= Obstetric Flying Squad =

Emergency mobile obstetrics team

An Obstetric Flying Squad is a form of medical retrieval team that is composed of an obstetrician, anaesthetist, midwife and other healthcare personnel who are on-call to attend to mothers with major obstetric complications occurring in the community.

==History==
The idea of having an Obstetric Flying Squad was suggested by Professor E Farquhar Murray who wrote that "instead of rushing a shocked and collapsed patient to hospital for nursing and specialist aid, the specialist and nurse should be rushed to the patient" (see Liang reference below).

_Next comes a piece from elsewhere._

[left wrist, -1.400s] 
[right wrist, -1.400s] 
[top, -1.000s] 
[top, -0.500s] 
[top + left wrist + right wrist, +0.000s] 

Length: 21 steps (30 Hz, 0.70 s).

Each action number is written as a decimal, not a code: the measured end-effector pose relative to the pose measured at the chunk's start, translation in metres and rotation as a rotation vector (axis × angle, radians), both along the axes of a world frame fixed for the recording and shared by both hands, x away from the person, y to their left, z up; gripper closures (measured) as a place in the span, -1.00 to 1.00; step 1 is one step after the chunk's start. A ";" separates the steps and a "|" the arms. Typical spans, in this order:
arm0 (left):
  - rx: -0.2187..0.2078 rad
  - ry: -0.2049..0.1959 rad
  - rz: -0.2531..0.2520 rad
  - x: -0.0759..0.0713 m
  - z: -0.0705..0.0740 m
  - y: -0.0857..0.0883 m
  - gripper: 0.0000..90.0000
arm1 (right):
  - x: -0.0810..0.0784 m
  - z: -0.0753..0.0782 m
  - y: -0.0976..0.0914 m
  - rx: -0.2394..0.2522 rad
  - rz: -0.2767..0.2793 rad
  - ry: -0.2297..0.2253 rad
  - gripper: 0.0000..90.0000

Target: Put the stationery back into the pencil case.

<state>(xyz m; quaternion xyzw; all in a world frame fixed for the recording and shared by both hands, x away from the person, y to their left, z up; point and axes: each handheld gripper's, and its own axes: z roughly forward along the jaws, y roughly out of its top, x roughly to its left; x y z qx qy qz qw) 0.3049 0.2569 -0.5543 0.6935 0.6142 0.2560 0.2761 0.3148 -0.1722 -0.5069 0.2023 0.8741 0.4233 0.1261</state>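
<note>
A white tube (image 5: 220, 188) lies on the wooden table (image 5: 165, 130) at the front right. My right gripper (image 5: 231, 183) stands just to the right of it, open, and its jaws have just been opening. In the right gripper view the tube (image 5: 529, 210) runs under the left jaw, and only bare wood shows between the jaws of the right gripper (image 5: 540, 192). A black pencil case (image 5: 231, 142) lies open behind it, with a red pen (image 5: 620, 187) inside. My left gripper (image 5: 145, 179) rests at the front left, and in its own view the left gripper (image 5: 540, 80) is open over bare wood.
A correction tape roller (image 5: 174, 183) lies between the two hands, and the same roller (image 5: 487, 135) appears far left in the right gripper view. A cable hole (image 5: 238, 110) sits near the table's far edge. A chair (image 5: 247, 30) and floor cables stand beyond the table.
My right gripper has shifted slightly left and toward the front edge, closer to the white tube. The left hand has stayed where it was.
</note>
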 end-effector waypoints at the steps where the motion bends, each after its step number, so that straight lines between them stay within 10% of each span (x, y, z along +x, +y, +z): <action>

In the United Kingdom in the 1930s, the majority of births occurred in the home.

The first organised obstetric flying squad was started by H. J. Thomson in Bellshill, Lanarkshire, Scotland in 1933 to provide emergency back-up to general practitioners and midwives involved in home births.

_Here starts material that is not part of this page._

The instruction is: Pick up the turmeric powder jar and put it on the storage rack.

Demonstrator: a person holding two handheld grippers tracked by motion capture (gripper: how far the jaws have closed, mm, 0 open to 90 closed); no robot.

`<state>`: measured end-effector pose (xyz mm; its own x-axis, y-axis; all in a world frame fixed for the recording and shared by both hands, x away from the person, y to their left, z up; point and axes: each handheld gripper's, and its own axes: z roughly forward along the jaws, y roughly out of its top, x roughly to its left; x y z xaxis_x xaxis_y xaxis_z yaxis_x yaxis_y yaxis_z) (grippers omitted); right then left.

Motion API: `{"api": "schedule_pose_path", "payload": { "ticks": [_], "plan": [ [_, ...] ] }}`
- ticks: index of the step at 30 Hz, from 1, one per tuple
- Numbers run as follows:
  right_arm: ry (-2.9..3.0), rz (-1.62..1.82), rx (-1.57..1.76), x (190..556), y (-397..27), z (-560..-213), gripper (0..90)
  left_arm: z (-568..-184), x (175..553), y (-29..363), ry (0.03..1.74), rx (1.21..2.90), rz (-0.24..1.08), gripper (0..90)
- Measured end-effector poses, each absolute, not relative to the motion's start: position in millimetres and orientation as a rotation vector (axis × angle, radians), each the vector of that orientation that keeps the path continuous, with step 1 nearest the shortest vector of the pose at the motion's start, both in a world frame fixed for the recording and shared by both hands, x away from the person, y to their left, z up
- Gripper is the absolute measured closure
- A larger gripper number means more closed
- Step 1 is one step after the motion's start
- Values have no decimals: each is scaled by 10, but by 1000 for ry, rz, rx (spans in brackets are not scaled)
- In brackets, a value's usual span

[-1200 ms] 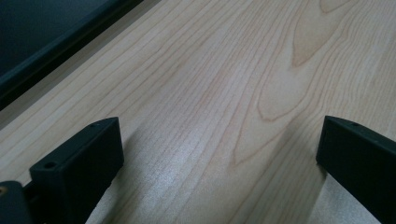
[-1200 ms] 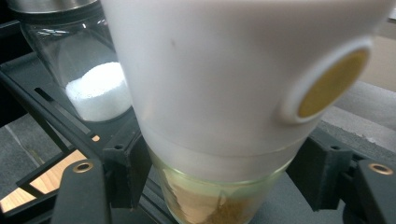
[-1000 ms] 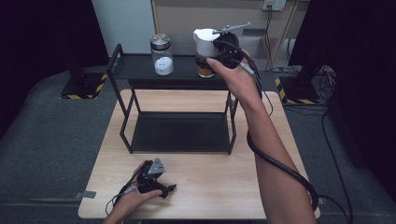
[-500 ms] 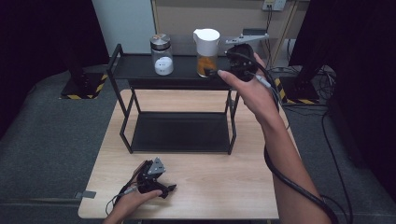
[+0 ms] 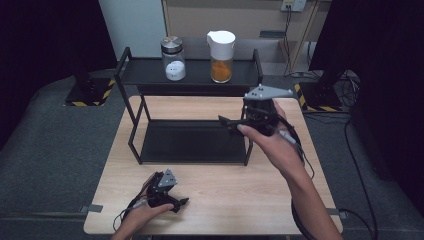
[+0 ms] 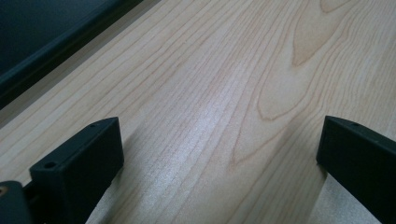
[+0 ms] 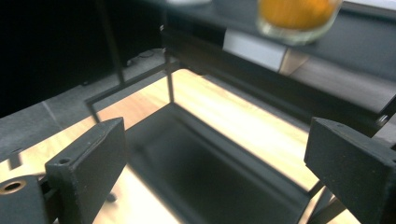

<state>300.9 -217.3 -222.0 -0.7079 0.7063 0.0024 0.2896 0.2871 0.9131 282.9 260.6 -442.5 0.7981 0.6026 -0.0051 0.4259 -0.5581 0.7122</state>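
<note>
high view: a black metal two-tier rack (image 5: 131, 80) stands at the far edge of a pale wooden table (image 5: 300, 200). on the rack's top shelf, towards its right end, stands a clear jar with a white spouted lid (image 5: 221, 62), orange contents filling its lower half; left of it, well apart, a glass jar with a metal lid (image 5: 173, 58) holds a little white powder. the right gripper (image 5: 226, 121) hangs over the rack's right end, its jaws released with nothing between them, having just opened. the left gripper (image 5: 181, 203) rests near the table's near-left corner

left gripper view: two blocky matte black jaws stand wide apart over glossy wood grain, holding nothing

right gripper view: the spread, empty jaws frame the rack's dark flat lower shelf (image 7: 205, 172); the orange-filled jar's (image 7: 299, 16) rounded glass base sits on the shelf above
</note>
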Motion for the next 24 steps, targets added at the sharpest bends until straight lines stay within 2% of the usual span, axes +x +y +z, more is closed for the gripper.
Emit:
{"api": "schedule_pose_path", "payload": {
  "ticks": [10, 24],
  "plan": [
    [2192, 1410, 941, 2714, -2459, -2835, 71, -4422, 2827, 2606, 757, 2249, 309, 0],
    [2297, 1232, 1093, 2529, -2822, -4062, 73, -4423, 2817, 2601, 764, 2246, 311, 0]
  ]
}}
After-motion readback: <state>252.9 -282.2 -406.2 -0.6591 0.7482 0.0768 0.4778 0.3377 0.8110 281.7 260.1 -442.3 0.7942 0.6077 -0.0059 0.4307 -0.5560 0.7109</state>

The commonest major problems dealt with by the squad were:
- major post-partum haemorrhage
- retained placenta
- obstructed labour

The mothers were frequently severely shocked and the baby was also likely to be in a precarious position. Many lives were saved during the early years of operation of the service. Other countries with high home-birth rates subsequently copied the idea and set up similar services.

In most developed countries the majority of births now occur in hospitals and the ambulance services are well-developed, so the need for the service is extremely low. Less than 1% of births in the UK now occur in the home. The priority now is for rapid transport of distressed mothers to a hospital.

The original aim was to primarily manage obstetric complications on site, then secondarily transport the mother and child to hospital. This gradually evolved into primary on-site resuscitation than rapid transport to definitive care in a hospital. The concept of a hospital medical team going to retrieve patients continues in the concept of trauma retrieval teams.

==Team composition and equipment==
The flying squad typically consisted of an obstetrician, anaesthetist, midwife, and a helper such as a hospital orderly. The service was activated following a phone call for assistance, and the team members would 'fly' (meaning 'travel quickly') to the scene.

The anaesthetic equipment initially was quite simple and consisted of a Schimmelbusch mask to administer chloroform. Later more sophisticated equipment was used. Of great importance was intravenous infusion equipment, intravenous fluids and later the provision of group O blood.